* _WHAT NEEDS TO BE DONE_
Once you find the line containing "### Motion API" in the data below, copy it and each following line exactly, up to and including the line containing "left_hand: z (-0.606", and nothing else.
==== INFORMATION SHOWN ====
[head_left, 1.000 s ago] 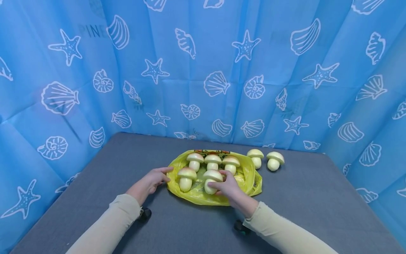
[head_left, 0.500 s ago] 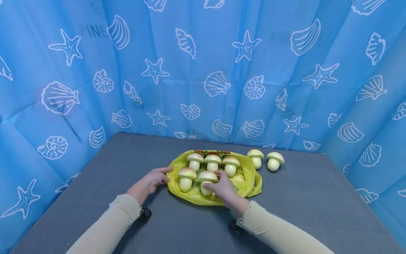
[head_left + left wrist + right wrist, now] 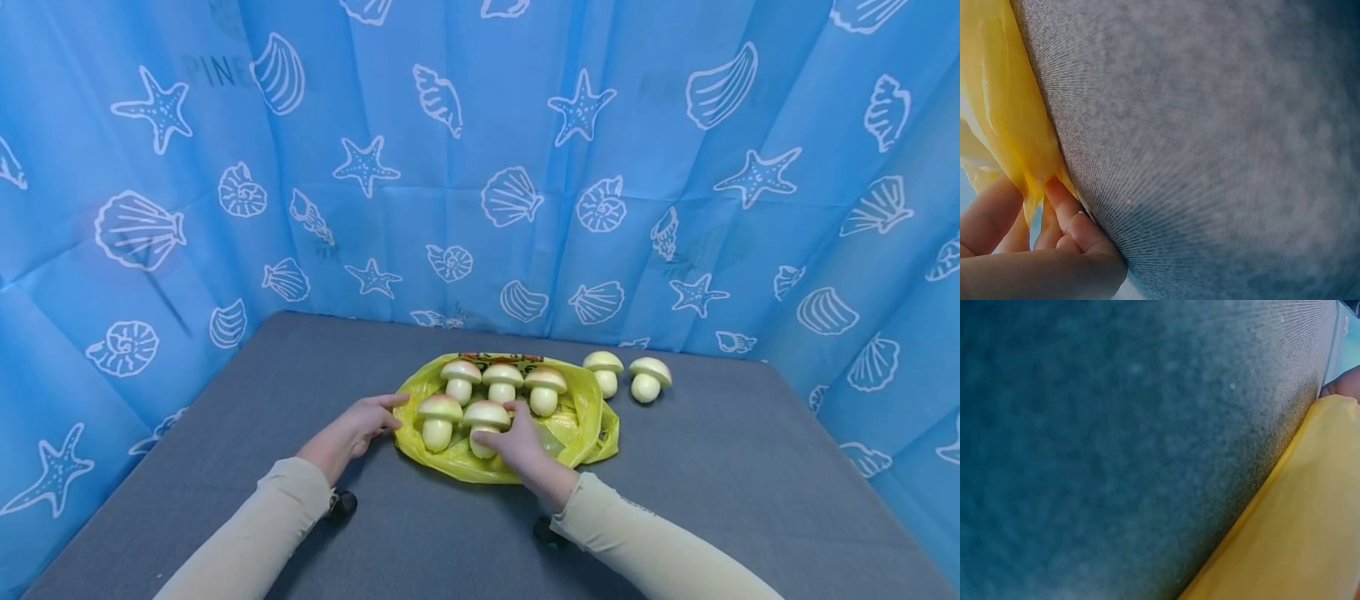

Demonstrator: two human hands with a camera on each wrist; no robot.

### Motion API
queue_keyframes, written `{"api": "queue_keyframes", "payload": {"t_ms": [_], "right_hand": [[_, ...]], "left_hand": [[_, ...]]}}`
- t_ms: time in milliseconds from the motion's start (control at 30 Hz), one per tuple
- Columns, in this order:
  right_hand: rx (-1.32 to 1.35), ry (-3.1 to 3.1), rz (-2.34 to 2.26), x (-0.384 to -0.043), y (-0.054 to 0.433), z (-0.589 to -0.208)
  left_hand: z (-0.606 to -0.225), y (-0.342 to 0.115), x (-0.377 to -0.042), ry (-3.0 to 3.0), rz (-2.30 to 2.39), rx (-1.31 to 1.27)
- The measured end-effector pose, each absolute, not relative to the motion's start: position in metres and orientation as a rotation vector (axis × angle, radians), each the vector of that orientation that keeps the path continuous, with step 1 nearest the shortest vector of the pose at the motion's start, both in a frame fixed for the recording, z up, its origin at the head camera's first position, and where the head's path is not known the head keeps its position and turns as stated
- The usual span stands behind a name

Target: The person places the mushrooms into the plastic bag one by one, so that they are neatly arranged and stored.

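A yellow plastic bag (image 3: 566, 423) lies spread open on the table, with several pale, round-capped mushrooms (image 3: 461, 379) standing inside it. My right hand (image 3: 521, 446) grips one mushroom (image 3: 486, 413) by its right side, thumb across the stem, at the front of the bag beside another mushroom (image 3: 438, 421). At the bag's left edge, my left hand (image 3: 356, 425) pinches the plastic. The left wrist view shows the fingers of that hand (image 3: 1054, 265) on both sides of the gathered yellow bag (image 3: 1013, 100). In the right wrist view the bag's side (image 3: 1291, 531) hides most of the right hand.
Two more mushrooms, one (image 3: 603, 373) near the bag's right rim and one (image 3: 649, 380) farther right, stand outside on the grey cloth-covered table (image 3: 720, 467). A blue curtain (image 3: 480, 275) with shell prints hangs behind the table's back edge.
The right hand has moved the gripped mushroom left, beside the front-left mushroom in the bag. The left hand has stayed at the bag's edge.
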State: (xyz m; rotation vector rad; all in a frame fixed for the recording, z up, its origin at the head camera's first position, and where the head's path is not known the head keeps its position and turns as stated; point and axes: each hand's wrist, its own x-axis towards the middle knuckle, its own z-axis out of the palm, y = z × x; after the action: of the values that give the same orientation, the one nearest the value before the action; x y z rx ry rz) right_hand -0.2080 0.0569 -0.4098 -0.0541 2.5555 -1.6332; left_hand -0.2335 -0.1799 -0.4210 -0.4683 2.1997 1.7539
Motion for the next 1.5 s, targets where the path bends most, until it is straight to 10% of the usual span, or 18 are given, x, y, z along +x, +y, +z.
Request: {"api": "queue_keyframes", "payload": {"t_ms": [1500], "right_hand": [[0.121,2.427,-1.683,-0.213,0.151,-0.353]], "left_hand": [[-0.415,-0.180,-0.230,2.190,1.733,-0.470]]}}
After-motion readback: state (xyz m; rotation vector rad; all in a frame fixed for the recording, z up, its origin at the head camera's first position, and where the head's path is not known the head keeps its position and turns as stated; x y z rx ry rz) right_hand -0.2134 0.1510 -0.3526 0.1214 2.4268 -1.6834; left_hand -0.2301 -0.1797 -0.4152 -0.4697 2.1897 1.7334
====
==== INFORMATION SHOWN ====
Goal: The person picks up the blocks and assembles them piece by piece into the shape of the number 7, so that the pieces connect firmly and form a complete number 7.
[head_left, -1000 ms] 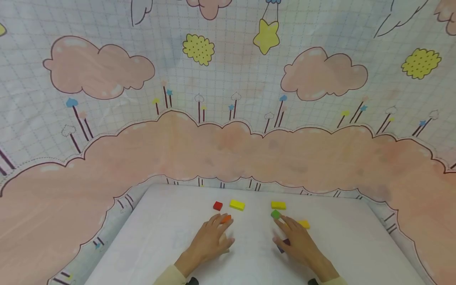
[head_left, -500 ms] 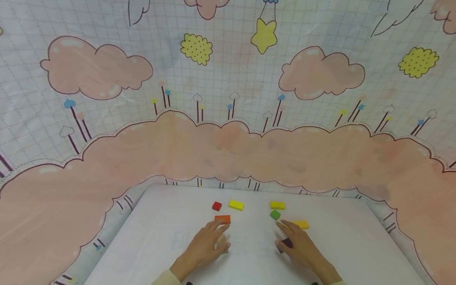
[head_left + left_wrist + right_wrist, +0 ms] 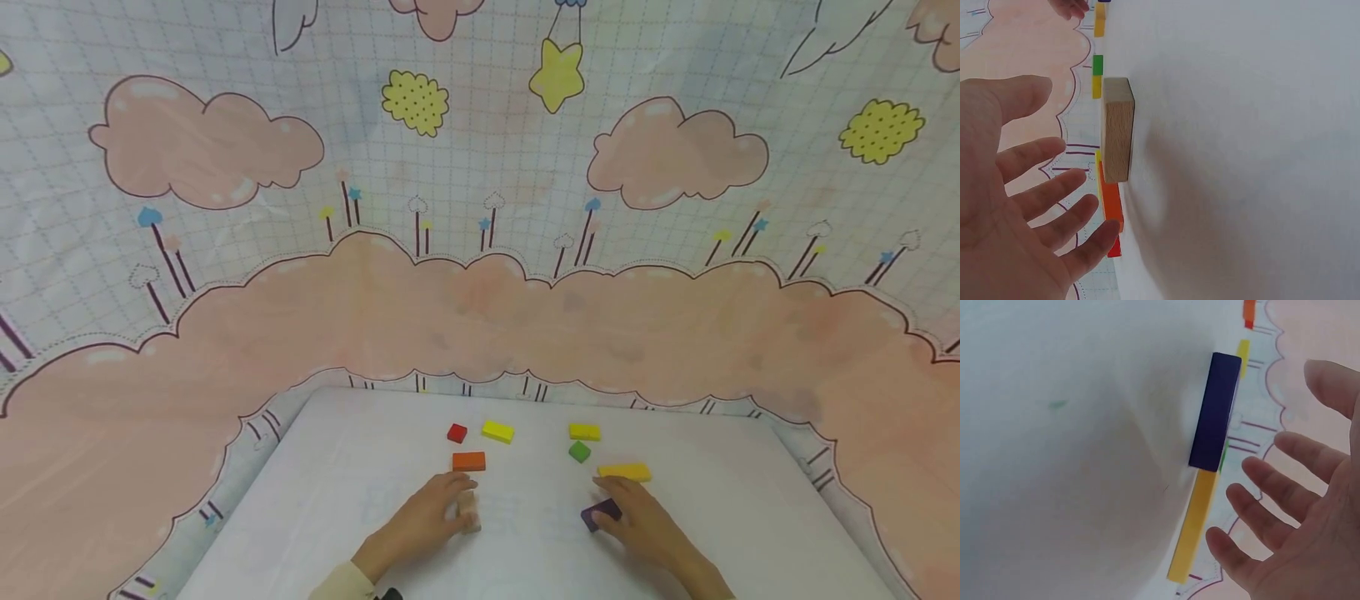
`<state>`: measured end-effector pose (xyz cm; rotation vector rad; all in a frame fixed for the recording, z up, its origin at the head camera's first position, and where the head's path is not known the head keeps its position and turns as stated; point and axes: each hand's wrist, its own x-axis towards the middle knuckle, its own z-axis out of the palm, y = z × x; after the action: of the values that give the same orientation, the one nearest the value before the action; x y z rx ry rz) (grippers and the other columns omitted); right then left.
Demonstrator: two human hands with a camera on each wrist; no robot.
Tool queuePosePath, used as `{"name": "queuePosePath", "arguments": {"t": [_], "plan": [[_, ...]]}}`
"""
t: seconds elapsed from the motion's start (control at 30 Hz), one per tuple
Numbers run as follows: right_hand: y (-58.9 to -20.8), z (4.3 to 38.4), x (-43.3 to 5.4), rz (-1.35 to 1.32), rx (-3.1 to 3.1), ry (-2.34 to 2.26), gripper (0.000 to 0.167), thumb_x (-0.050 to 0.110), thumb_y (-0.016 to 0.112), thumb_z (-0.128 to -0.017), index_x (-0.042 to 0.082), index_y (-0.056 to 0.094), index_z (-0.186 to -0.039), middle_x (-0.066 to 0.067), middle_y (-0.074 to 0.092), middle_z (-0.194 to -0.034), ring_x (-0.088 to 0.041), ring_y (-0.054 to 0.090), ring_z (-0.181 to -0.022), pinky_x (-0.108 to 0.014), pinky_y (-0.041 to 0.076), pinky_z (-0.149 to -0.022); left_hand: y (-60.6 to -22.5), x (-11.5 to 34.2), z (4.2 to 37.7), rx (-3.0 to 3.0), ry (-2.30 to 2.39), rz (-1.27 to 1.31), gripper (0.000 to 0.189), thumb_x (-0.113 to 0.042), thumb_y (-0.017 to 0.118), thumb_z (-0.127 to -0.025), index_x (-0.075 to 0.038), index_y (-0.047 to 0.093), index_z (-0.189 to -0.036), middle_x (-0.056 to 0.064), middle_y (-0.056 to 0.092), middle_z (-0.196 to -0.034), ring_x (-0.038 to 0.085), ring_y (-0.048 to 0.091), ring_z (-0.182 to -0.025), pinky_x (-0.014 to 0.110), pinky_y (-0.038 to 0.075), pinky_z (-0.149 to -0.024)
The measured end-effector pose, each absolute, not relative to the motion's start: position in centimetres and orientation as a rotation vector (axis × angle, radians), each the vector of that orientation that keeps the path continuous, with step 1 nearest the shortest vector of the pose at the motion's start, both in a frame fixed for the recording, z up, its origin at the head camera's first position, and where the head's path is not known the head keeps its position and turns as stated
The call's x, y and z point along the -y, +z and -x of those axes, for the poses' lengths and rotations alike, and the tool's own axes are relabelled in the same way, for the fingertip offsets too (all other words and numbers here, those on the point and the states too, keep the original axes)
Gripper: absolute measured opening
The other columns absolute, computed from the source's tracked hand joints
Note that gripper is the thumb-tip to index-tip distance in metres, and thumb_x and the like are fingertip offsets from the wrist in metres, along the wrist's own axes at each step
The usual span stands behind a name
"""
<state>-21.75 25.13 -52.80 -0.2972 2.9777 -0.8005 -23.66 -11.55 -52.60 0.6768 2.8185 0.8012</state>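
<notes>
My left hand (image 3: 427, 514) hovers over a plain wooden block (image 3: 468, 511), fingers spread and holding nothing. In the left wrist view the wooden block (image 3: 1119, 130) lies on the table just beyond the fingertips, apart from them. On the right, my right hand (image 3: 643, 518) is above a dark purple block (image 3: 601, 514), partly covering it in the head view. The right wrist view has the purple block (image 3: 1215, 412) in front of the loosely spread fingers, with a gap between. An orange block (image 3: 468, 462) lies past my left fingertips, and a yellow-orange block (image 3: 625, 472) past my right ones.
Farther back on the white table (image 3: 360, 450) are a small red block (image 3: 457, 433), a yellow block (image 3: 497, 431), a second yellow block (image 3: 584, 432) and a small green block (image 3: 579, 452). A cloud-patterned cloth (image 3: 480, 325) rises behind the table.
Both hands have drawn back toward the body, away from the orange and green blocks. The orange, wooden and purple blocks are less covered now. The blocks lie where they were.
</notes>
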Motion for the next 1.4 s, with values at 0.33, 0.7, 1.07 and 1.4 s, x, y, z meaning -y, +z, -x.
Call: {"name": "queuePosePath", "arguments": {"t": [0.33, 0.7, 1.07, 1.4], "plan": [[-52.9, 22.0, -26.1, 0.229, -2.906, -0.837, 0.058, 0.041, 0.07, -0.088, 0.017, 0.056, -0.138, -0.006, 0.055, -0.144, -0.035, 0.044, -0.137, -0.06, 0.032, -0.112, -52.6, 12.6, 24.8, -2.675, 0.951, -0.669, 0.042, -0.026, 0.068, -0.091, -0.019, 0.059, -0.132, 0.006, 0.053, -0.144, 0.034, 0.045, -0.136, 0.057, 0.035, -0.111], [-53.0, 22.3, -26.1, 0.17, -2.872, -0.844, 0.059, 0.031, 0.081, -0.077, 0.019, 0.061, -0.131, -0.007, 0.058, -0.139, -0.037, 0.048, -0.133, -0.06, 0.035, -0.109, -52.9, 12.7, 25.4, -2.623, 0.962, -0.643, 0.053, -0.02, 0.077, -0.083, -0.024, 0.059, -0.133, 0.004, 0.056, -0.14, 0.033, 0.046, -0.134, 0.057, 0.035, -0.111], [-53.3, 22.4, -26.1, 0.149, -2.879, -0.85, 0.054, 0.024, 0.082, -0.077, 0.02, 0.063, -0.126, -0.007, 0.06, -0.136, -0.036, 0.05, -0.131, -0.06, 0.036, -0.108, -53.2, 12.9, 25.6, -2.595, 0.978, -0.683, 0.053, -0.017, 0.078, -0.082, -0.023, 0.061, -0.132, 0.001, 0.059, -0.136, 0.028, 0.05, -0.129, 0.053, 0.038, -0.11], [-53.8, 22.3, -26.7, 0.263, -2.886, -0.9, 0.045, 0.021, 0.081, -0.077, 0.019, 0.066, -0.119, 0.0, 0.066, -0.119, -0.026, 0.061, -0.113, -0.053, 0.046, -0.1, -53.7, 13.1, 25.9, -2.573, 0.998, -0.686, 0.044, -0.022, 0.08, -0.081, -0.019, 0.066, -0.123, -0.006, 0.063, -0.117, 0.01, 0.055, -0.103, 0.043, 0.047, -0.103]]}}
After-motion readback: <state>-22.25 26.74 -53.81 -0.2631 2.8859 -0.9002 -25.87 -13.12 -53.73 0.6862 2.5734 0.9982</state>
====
* _RESULT FOR THIS EXERCISE_
### Motion API
queue_keyframes, written `{"api": "queue_keyframes", "payload": {"t_ms": [_], "right_hand": [[_, ...]], "left_hand": [[_, ...]]}}`
- t_ms: time in milliseconds from the motion's start (control at 30 Hz), one per tuple
- Columns, in this order:
  right_hand: rx (-1.32 to 1.35), ry (-3.1 to 3.1), rz (-2.34 to 2.26), x (-0.384 to -0.043), y (-0.054 to 0.433), z (-0.589 to -0.208)
  left_hand: z (-0.606 to -0.225), y (-0.342 to 0.115), x (-0.377 to -0.042), ry (-3.0 to 3.0), rz (-2.30 to 2.39), rx (-1.31 to 1.27)

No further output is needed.